-- Opening Marker --

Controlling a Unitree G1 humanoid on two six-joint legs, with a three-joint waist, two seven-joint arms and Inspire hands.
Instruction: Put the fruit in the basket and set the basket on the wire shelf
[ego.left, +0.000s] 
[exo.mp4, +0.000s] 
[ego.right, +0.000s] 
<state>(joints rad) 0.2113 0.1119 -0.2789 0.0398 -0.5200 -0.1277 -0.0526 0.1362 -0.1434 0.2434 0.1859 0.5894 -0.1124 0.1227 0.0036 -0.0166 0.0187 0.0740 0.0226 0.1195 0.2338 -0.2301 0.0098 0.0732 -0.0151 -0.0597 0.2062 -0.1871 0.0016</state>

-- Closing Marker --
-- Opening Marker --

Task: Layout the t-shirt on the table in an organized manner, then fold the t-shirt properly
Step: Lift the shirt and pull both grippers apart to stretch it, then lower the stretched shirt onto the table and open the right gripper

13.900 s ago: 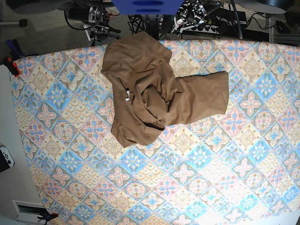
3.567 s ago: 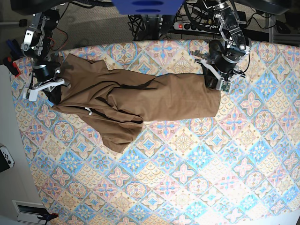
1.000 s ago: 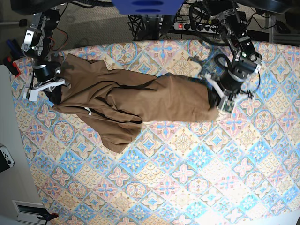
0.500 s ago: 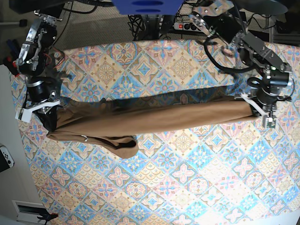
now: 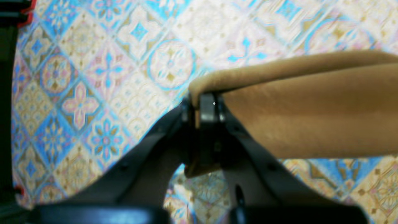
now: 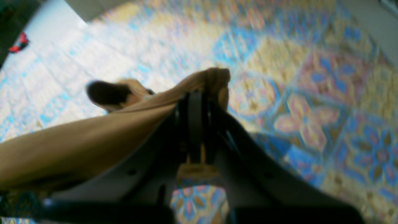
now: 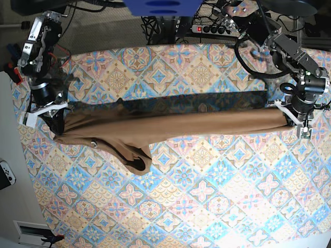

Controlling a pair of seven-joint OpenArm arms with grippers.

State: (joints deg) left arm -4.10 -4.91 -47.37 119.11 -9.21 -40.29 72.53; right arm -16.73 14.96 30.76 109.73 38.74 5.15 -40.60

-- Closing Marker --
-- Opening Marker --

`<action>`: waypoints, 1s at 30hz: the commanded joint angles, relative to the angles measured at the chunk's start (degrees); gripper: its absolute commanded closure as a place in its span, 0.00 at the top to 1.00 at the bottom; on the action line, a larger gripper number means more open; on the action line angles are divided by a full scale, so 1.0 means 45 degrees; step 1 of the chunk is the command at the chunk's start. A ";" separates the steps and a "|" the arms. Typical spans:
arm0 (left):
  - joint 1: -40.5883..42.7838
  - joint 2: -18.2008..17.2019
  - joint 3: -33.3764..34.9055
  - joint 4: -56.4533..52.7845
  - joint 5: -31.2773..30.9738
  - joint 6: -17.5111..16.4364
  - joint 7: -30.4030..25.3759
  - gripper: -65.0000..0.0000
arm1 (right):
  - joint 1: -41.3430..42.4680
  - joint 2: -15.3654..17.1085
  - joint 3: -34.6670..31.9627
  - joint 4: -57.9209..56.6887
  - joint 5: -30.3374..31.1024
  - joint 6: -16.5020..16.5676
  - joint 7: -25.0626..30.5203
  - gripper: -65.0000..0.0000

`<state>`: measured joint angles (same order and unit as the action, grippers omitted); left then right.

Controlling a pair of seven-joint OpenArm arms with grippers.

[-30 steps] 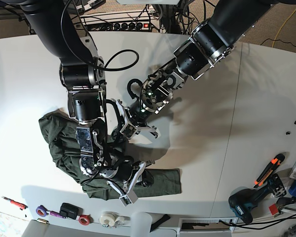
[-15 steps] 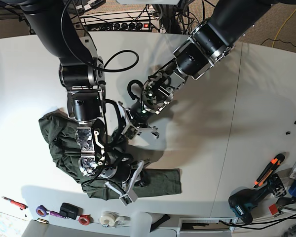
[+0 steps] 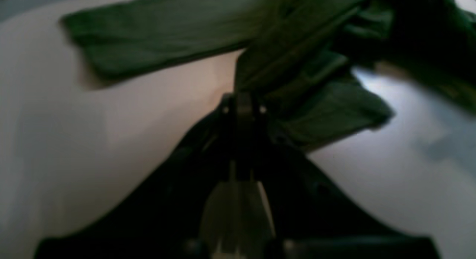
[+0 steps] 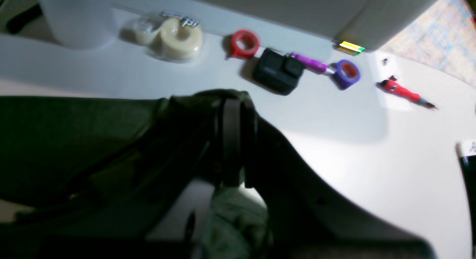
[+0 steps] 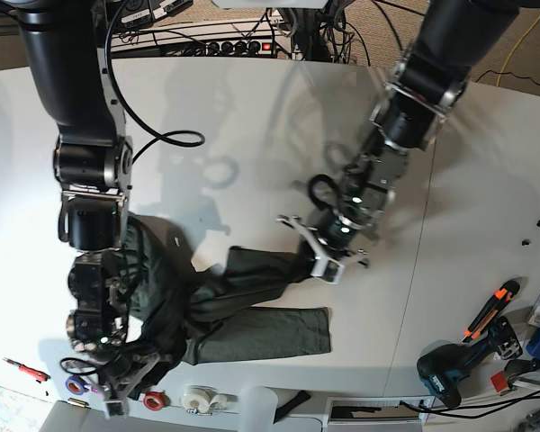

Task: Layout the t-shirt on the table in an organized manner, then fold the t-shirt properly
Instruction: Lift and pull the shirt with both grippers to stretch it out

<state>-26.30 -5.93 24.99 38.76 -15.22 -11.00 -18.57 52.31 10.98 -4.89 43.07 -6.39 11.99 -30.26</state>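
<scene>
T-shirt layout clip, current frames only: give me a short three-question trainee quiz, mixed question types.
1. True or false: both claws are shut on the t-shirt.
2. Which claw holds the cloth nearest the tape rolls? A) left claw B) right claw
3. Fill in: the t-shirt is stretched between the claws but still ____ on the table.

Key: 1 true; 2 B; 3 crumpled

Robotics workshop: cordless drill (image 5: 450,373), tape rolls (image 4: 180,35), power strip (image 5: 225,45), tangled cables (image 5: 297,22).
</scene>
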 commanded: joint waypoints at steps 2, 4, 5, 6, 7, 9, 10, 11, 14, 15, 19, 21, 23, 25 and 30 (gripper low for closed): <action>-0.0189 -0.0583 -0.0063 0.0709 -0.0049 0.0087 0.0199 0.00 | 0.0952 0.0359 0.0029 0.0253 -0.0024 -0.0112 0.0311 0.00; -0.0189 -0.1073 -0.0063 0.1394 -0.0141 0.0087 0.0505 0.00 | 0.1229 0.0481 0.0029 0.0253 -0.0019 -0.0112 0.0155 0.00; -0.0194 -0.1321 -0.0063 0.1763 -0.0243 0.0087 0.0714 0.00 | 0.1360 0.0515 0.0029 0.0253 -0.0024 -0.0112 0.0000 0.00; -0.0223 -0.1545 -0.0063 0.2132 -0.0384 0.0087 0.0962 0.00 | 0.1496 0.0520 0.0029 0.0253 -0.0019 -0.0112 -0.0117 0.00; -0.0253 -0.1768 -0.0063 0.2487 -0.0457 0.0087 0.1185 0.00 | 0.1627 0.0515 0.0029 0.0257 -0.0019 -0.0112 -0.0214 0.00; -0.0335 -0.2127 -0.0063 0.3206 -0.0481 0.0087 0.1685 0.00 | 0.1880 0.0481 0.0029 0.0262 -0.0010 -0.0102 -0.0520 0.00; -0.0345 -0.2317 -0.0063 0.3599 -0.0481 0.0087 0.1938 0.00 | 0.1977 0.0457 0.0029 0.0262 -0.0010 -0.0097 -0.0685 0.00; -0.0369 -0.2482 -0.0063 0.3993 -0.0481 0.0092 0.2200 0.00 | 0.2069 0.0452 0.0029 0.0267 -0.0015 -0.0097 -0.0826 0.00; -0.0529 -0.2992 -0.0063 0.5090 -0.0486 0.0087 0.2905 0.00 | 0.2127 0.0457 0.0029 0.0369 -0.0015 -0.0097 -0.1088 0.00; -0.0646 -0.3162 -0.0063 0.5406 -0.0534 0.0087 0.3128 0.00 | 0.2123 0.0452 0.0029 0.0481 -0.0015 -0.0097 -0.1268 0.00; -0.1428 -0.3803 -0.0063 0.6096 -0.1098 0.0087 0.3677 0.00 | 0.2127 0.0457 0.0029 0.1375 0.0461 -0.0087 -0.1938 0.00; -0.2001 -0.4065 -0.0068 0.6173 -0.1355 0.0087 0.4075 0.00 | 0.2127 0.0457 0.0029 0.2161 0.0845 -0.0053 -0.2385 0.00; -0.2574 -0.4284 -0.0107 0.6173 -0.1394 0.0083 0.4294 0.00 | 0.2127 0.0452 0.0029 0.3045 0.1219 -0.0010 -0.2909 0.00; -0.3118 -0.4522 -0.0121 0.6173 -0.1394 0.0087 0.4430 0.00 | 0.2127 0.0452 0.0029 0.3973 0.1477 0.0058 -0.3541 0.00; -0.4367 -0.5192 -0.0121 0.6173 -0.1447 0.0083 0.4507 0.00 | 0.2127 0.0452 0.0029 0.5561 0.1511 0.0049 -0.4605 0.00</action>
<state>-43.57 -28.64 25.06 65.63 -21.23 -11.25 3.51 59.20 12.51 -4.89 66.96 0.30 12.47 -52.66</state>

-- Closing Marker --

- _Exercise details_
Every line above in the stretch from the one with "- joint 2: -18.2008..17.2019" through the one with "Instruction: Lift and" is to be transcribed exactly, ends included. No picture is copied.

- _Answer to this task_
  - joint 2: -18.2008..17.2019
  - joint 3: -33.3764..34.9055
  - joint 4: -56.4533..52.7845
  - joint 5: -31.2773..30.9738
  - joint 6: -17.5111..16.4364
  - joint 7: -30.4030..25.3759
  - gripper: -65.0000..0.0000
arm1 (right):
  - joint 1: -41.3430..42.4680
  - joint 2: -15.3654..17.1085
  - joint 3: -34.6670..31.9627
  - joint 4: -57.9209..56.6887
  - joint 5: -30.3374..31.1024
  - joint 6: -16.5020..16.5676
  - joint 7: -25.0626..30.5203
  - gripper: -65.0000..0.0000

`<state>`: measured joint angles (same order and unit as the action, grippers omitted); left then right.

Controlling a pair of seven-joint OpenArm arms with grippers.

[-30 steps] 
[-15 steps] 
[+0 steps] 
[+0 steps] 
[+0 steps] 

Task: Layout the t-shirt on the table in an organized manner, then fold the t-shirt properly
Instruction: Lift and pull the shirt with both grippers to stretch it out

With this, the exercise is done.